* **Problem to solve**
Give back the full listing, exactly as it is.

* **Given data**
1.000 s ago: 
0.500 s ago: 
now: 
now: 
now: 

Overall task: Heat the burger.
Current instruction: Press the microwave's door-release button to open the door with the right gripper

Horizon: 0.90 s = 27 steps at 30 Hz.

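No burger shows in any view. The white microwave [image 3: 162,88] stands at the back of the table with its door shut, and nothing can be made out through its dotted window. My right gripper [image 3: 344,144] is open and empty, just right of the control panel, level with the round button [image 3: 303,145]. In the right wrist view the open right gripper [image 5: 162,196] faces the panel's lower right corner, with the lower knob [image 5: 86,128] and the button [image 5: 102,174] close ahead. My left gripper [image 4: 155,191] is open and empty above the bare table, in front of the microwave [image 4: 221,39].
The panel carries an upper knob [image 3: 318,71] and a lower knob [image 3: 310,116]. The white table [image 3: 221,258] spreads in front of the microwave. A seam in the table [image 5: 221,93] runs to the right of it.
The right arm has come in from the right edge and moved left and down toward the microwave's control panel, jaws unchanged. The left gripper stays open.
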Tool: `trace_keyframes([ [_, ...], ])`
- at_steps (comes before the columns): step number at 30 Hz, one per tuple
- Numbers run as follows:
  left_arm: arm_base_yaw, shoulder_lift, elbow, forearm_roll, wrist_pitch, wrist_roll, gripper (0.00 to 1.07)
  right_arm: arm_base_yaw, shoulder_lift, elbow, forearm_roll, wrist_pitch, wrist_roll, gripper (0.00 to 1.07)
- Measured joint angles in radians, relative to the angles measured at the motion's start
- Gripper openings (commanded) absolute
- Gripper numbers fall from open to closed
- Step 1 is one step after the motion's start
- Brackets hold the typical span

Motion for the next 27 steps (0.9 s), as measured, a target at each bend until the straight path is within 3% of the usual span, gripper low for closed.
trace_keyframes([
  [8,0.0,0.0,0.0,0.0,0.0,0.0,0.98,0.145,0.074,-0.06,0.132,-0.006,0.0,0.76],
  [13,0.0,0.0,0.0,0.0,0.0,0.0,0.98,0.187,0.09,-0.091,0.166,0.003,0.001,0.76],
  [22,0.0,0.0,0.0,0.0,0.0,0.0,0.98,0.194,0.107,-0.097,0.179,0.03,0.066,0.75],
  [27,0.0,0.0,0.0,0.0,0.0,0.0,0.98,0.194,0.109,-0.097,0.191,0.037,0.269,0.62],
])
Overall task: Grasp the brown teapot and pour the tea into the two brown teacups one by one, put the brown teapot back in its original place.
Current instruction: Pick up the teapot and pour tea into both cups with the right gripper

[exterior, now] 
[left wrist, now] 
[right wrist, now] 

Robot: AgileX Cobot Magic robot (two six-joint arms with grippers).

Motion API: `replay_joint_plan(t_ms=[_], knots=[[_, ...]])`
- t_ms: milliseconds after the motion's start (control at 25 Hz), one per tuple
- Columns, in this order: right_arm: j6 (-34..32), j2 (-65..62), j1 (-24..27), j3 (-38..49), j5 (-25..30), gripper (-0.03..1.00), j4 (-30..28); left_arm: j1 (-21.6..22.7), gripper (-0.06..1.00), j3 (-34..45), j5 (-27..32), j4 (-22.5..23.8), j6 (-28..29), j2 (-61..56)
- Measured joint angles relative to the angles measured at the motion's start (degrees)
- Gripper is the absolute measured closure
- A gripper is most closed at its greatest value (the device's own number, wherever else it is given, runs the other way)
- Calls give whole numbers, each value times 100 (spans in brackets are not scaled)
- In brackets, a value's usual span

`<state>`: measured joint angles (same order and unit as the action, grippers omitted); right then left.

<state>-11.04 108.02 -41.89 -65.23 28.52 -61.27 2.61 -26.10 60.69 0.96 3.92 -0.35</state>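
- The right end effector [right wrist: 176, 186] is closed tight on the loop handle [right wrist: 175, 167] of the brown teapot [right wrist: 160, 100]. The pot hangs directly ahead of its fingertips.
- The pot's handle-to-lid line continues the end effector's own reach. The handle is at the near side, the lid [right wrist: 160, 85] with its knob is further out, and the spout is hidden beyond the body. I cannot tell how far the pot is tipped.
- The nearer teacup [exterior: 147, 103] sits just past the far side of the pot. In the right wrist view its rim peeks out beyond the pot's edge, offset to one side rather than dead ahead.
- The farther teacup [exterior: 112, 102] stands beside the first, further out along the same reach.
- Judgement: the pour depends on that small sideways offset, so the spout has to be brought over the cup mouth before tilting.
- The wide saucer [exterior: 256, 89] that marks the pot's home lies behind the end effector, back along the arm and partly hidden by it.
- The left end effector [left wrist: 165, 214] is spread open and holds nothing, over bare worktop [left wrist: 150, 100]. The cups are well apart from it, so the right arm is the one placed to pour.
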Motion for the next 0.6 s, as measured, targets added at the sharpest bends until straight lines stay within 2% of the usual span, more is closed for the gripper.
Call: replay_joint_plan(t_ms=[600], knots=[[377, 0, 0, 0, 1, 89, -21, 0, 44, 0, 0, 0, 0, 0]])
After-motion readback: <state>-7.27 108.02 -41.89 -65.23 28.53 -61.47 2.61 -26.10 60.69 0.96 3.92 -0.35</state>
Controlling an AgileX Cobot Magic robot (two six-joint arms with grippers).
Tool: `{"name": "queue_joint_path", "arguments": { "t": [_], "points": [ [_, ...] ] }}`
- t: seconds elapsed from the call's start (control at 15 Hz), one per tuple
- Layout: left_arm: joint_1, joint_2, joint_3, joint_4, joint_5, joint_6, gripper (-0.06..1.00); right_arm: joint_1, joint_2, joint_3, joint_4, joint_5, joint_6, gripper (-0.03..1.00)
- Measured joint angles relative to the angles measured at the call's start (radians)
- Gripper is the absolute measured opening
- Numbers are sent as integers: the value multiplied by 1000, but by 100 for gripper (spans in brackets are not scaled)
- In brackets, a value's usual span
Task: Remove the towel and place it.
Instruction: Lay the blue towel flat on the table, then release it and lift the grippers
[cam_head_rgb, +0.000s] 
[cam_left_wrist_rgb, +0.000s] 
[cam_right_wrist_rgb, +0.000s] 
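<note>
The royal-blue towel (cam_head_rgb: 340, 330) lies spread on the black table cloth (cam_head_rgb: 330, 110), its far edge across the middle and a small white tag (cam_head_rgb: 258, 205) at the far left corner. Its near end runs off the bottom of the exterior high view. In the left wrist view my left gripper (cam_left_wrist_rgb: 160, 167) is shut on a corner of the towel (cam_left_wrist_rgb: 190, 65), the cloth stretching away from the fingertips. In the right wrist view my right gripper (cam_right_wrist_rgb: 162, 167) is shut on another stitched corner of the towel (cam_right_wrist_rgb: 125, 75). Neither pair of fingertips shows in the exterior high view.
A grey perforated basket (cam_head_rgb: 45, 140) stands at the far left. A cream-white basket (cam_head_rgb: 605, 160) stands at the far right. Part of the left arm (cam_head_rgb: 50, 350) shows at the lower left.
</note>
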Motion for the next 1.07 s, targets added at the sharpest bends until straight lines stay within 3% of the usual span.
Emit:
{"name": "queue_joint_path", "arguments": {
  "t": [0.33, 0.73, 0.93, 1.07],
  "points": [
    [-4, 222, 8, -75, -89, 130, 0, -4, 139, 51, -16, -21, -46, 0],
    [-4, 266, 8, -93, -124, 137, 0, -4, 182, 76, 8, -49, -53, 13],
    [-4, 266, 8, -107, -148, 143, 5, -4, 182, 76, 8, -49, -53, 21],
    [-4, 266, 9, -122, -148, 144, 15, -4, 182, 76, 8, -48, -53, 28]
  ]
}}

* **Completed task**
1.000 s ago: 
0.500 s ago: 
now: 
now: 
now: 

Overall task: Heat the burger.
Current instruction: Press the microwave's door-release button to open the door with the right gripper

Horizon: 0.90 s = 27 steps at 30 Hz.

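No burger shows in any view. The white microwave [image 3: 162,88] stands at the back of the table with its door shut, and nothing can be made out through its dotted window. My right gripper [image 3: 344,144] is open and empty, just right of the control panel, level with the round button [image 3: 303,145]. In the right wrist view the open right gripper [image 5: 162,196] faces the panel's lower right corner, with the lower knob [image 5: 86,128] and the button [image 5: 102,174] close ahead. My left gripper [image 4: 155,191] is open and empty above the bare table, in front of the microwave [image 4: 221,39].
The panel carries an upper knob [image 3: 318,71] and a lower knob [image 3: 310,116]. The white table [image 3: 221,258] spreads in front of the microwave. A seam in the table [image 5: 221,93] runs to the right of it.
The right arm has come in from the right edge and moved left and down toward the microwave's control panel, jaws unchanged. The left gripper stays open.
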Tool: `trace_keyframes([ [_, ...], ])`
- at_steps (comes before the columns): step number at 30 Hz, one per tuple
- Numbers run as follows:
  left_arm: arm_base_yaw, shoulder_lift, elbow, forearm_roll, wrist_pitch, wrist_roll, gripper (0.00 to 1.07)
  right_arm: arm_base_yaw, shoulder_lift, elbow, forearm_roll, wrist_pitch, wrist_roll, gripper (0.00 to 1.07)
- Measured joint angles in radians, relative to the angles measured at the motion's start
- Gripper openings (commanded) absolute
- Gripper numbers fall from open to closed
- Step 1 is one step after the motion's start
- Brackets hold the typical span

Motion for the next 27 steps (0.9 s), as measured, a target at each bend until the straight path is within 3% of the usual span, gripper low for closed.
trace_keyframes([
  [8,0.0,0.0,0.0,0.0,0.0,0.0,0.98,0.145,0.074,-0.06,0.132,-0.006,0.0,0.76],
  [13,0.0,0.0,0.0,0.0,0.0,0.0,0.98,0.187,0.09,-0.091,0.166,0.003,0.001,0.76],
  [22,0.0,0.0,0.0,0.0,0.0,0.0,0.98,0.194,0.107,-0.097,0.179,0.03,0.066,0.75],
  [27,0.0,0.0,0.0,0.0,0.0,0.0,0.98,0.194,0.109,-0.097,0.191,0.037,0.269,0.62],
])
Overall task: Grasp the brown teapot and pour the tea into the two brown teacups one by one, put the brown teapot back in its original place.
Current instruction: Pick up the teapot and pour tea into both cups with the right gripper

[exterior, now] 
[left wrist, now] 
[right wrist, now] 

Robot: AgileX Cobot Magic robot (two six-joint arms with grippers).

Motion API: `replay_joint_plan(t_ms=[_], knots=[[_, ...]])`
- t_ms: milliseconds after the motion's start (control at 25 Hz), one per tuple
- Columns, in this order: right_arm: j6 (-34..32), j2 (-65..62), j1 (-24..27), j3 (-38..49), j5 (-25..30), gripper (-0.03..1.00), j4 (-30..28); left_arm: j1 (-21.6..22.7), gripper (-0.06..1.00), j3 (-34..45), j5 (-27..32), j4 (-22.5..23.8), j6 (-28..29), j2 (-61..56)
- Measured joint angles relative to the angles measured at the motion's start (degrees)
- Gripper is the absolute measured closure
- A gripper is most closed at its greatest value (the device's own number, wherever else it is given, runs the other way)
- Calls give whole numbers, each value times 100 (spans in brackets are not scaled)
- In brackets, a value's usual span

`<state>`: measured joint angles (same order and unit as the action, grippers omitted); right then left.

<state>-11.04 108.02 -41.89 -65.23 28.52 -61.27 2.61 -26.10 60.69 0.96 3.92 -0.35</state>
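- The right end effector [right wrist: 176, 186] is closed tight on the loop handle [right wrist: 175, 167] of the brown teapot [right wrist: 160, 100]. The pot hangs directly ahead of its fingertips.
- The pot's handle-to-lid line continues the end effector's own reach. The handle is at the near side, the lid [right wrist: 160, 85] with its knob is further out, and the spout is hidden beyond the body. I cannot tell how far the pot is tipped.
- The nearer teacup [exterior: 147, 103] sits just past the far side of the pot. In the right wrist view its rim peeks out beyond the pot's edge, offset to one side rather than dead ahead.
- The farther teacup [exterior: 112, 102] stands beside the first, further out along the same reach.
- Judgement: the pour depends on that small sideways offset, so the spout has to be brought over the cup mouth before tilting.
- The wide saucer [exterior: 256, 89] that marks the pot's home lies behind the end effector, back along the arm and partly hidden by it.
- The left end effector [left wrist: 165, 214] is spread open and holds nothing, over bare worktop [left wrist: 150, 100]. The cups are well apart from it, so the right arm is the one placed to pour.
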Motion for the next 0.6 s, as measured, targets added at the sharpest bends until straight lines stay within 2% of the usual span, more is closed for the gripper.
Call: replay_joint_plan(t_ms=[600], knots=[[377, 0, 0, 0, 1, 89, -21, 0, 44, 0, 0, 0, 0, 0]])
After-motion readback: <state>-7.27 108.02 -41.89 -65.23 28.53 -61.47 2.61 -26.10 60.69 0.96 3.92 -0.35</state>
Controlling an AgileX Cobot Magic robot (two six-joint arms with grippers).
Tool: `{"name": "queue_joint_path", "arguments": { "t": [_], "points": [ [_, ...] ] }}`
- t: seconds elapsed from the call's start (control at 15 Hz), one per tuple
- Layout: left_arm: joint_1, joint_2, joint_3, joint_4, joint_5, joint_6, gripper (-0.06..1.00); right_arm: joint_1, joint_2, joint_3, joint_4, joint_5, joint_6, gripper (-0.03..1.00)
- Measured joint angles relative to the angles measured at the call's start (radians)
- Gripper is the absolute measured opening
- Numbers are sent as integers: the value multiplied by 1000, but by 100 for gripper (spans in brackets are not scaled)
- In brackets, a value's usual span
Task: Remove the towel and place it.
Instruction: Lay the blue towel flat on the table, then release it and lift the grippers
[cam_head_rgb, +0.000s] 
[cam_left_wrist_rgb, +0.000s] 
[cam_right_wrist_rgb, +0.000s] 
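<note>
The royal-blue towel (cam_head_rgb: 340, 330) lies spread on the black table cloth (cam_head_rgb: 330, 110), its far edge across the middle and a small white tag (cam_head_rgb: 258, 205) at the far left corner. Its near end runs off the bottom of the exterior high view. In the left wrist view my left gripper (cam_left_wrist_rgb: 160, 167) is shut on a corner of the towel (cam_left_wrist_rgb: 190, 65), the cloth stretching away from the fingertips. In the right wrist view my right gripper (cam_right_wrist_rgb: 162, 167) is shut on another stitched corner of the towel (cam_right_wrist_rgb: 125, 75). Neither pair of fingertips shows in the exterior high view.
A grey perforated basket (cam_head_rgb: 45, 140) stands at the far left. A cream-white basket (cam_head_rgb: 605, 160) stands at the far right. Part of the left arm (cam_head_rgb: 50, 350) shows at the lower left.
</note>
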Motion for the next 1.07 s, targets added at the sharpest bends until straight lines stay within 3% of the usual span.
Emit:
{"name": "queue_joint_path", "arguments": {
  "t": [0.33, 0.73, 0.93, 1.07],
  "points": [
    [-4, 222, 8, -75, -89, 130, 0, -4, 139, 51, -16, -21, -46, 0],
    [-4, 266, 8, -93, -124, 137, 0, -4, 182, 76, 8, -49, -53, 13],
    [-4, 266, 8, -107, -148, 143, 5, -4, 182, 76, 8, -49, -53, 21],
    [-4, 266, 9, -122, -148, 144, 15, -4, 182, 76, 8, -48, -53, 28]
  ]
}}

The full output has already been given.